**Task description:** Please report, as a single number, how many lines in the entries include the string "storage".

**Listed entries:**

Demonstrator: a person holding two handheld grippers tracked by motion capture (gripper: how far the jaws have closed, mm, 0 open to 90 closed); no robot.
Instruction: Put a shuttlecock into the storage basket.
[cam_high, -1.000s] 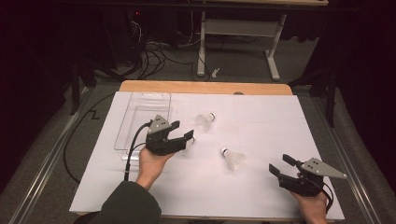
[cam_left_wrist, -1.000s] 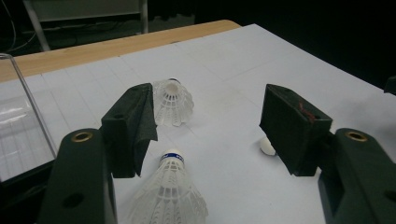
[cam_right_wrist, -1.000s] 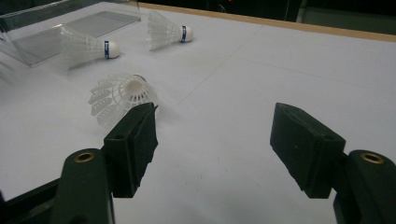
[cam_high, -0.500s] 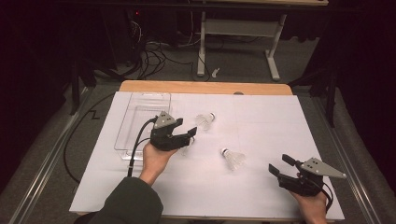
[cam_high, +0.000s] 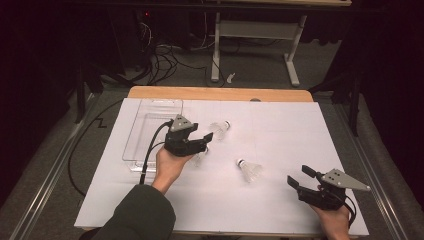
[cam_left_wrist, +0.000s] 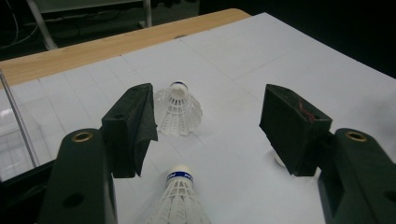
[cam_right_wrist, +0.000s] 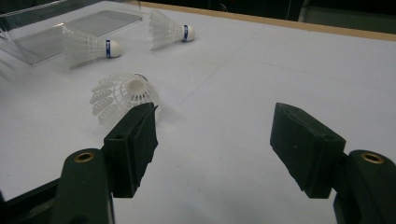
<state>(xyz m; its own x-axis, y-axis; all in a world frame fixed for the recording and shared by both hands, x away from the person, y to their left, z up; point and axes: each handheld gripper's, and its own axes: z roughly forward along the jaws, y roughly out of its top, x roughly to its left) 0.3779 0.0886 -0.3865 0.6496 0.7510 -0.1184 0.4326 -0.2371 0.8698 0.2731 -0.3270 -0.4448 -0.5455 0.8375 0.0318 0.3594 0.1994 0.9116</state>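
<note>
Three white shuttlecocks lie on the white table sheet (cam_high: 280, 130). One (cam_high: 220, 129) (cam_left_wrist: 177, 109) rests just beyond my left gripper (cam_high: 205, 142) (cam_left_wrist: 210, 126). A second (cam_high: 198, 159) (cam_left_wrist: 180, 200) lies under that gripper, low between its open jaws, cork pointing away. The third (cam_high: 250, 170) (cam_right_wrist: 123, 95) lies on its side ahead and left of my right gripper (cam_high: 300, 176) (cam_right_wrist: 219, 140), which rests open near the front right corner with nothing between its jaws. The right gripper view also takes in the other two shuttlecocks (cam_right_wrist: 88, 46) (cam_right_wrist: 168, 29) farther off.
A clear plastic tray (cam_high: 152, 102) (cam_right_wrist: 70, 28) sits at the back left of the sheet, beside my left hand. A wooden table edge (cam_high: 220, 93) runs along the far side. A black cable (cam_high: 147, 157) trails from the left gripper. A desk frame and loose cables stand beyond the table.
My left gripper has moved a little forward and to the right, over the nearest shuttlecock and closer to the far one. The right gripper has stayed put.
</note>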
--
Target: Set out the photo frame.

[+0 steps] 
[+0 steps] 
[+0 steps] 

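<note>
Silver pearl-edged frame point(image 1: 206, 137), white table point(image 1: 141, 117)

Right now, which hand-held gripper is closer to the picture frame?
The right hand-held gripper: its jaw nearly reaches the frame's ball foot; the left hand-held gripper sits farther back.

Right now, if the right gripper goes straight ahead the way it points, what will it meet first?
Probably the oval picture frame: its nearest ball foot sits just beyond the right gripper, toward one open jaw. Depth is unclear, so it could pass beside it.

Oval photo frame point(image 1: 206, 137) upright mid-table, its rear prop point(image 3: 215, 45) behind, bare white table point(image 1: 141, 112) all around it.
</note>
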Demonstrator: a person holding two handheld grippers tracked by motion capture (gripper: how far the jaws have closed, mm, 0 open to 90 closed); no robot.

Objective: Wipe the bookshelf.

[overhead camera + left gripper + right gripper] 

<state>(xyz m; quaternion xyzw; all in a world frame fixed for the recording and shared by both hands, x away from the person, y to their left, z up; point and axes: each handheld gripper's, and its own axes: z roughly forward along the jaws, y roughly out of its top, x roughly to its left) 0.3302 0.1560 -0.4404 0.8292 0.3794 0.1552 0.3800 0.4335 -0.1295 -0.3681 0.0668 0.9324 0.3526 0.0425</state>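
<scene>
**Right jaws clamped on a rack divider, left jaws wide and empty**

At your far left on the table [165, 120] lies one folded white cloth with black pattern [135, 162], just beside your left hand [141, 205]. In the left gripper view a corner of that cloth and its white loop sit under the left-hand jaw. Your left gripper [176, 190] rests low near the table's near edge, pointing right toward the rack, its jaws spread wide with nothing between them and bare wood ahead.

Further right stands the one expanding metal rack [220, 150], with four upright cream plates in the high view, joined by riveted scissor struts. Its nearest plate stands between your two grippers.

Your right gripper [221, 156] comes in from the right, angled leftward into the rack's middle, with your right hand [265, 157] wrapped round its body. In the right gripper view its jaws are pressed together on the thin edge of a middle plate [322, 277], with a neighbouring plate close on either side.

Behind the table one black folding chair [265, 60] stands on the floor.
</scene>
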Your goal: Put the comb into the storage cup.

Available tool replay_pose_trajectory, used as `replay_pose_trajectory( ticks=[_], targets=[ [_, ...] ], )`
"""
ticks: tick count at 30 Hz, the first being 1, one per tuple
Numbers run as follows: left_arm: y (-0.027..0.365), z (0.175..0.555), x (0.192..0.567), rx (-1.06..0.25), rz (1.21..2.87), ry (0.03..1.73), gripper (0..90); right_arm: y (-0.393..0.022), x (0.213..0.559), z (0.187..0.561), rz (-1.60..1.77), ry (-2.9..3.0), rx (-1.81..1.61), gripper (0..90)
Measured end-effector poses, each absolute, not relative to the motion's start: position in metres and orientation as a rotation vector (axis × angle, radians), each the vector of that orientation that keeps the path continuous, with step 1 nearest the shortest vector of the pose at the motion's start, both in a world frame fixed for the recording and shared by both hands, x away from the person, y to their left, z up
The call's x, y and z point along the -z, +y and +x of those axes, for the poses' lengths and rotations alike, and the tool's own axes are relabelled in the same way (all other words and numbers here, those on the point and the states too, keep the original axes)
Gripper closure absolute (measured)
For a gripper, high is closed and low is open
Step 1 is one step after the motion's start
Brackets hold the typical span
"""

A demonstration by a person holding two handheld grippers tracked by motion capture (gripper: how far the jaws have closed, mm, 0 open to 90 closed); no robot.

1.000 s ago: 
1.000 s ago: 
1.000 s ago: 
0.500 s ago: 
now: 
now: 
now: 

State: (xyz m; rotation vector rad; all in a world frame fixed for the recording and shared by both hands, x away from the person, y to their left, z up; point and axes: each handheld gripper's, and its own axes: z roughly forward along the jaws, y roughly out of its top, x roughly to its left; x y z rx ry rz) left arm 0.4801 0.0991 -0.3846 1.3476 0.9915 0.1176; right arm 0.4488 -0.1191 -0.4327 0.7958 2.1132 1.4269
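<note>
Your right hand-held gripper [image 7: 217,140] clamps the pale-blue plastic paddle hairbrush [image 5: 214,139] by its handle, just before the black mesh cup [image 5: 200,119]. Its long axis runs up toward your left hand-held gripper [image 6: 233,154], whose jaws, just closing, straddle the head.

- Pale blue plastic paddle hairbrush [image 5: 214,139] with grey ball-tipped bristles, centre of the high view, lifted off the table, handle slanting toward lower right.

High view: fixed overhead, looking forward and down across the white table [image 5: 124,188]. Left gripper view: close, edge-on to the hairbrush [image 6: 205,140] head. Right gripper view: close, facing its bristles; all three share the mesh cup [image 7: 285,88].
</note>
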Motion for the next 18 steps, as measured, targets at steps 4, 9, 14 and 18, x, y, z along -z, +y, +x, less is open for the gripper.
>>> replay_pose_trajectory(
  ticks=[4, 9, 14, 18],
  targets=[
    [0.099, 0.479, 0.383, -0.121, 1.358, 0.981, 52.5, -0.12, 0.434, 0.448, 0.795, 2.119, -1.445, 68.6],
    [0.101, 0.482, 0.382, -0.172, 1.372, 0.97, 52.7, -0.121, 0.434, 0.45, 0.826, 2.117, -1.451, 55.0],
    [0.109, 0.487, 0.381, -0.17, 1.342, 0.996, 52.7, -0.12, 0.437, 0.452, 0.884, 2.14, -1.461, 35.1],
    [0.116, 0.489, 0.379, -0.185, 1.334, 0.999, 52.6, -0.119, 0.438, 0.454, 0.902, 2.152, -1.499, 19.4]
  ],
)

**Task response:** 2